WORK TASK: Repeat all of the data precisely.

DATA EXCERPT:
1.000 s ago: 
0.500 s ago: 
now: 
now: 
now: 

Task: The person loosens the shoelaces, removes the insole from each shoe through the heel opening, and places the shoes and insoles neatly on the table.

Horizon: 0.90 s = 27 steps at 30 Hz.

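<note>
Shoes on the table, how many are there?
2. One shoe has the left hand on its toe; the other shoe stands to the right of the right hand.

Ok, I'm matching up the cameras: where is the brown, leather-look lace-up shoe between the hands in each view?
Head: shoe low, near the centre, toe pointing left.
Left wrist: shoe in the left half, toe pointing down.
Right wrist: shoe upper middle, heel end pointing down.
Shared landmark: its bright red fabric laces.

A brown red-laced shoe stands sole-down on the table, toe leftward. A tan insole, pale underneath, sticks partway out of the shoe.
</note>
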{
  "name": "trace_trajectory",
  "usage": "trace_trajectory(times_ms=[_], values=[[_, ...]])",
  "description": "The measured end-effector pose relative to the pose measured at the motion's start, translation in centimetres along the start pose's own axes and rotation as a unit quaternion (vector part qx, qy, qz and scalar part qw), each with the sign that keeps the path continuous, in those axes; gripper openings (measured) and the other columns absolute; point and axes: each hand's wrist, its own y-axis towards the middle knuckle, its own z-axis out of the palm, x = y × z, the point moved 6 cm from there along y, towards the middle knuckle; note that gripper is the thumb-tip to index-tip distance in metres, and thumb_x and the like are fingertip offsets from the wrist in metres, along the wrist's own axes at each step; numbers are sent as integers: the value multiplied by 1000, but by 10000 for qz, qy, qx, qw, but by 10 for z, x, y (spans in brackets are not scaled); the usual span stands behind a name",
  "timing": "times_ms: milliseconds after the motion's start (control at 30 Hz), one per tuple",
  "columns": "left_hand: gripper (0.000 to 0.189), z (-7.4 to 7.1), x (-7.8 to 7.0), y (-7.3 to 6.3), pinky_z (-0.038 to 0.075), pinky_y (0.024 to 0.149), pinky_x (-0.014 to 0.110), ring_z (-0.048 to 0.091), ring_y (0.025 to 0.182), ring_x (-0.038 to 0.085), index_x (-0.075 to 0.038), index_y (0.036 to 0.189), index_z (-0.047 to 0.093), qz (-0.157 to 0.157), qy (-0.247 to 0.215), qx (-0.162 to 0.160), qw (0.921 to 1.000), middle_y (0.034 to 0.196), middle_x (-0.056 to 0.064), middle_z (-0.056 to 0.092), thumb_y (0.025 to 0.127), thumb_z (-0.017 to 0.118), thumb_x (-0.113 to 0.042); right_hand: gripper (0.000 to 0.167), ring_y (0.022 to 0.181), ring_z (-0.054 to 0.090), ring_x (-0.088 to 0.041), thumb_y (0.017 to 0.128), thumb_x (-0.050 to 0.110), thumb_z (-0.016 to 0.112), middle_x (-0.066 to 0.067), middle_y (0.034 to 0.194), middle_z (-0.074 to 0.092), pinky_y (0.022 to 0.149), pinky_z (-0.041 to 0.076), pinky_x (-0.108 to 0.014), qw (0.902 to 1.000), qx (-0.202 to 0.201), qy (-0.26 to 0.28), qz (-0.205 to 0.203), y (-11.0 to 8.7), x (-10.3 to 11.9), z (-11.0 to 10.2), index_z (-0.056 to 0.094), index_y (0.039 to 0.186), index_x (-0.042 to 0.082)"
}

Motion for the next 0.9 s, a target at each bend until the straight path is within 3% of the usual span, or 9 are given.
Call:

EXERCISE OUTPUT:
1.000 s ago: 
0.500 s ago: 
now: 
now: 
now: 

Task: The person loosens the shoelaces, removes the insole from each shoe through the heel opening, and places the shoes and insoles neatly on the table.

Horizon: 0.90 s = 27 steps at 30 Hz.

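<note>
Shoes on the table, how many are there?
2. One shoe has the left hand on its toe; the other shoe stands to the right of the right hand.

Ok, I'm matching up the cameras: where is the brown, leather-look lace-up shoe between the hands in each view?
Head: shoe low, near the centre, toe pointing left.
Left wrist: shoe in the left half, toe pointing down.
Right wrist: shoe upper middle, heel end pointing down.
Shared landmark: its bright red fabric laces.

A brown red-laced shoe stands sole-down on the table, toe leftward. A tan insole, pale underneath, sticks partway out of the shoe.
</note>
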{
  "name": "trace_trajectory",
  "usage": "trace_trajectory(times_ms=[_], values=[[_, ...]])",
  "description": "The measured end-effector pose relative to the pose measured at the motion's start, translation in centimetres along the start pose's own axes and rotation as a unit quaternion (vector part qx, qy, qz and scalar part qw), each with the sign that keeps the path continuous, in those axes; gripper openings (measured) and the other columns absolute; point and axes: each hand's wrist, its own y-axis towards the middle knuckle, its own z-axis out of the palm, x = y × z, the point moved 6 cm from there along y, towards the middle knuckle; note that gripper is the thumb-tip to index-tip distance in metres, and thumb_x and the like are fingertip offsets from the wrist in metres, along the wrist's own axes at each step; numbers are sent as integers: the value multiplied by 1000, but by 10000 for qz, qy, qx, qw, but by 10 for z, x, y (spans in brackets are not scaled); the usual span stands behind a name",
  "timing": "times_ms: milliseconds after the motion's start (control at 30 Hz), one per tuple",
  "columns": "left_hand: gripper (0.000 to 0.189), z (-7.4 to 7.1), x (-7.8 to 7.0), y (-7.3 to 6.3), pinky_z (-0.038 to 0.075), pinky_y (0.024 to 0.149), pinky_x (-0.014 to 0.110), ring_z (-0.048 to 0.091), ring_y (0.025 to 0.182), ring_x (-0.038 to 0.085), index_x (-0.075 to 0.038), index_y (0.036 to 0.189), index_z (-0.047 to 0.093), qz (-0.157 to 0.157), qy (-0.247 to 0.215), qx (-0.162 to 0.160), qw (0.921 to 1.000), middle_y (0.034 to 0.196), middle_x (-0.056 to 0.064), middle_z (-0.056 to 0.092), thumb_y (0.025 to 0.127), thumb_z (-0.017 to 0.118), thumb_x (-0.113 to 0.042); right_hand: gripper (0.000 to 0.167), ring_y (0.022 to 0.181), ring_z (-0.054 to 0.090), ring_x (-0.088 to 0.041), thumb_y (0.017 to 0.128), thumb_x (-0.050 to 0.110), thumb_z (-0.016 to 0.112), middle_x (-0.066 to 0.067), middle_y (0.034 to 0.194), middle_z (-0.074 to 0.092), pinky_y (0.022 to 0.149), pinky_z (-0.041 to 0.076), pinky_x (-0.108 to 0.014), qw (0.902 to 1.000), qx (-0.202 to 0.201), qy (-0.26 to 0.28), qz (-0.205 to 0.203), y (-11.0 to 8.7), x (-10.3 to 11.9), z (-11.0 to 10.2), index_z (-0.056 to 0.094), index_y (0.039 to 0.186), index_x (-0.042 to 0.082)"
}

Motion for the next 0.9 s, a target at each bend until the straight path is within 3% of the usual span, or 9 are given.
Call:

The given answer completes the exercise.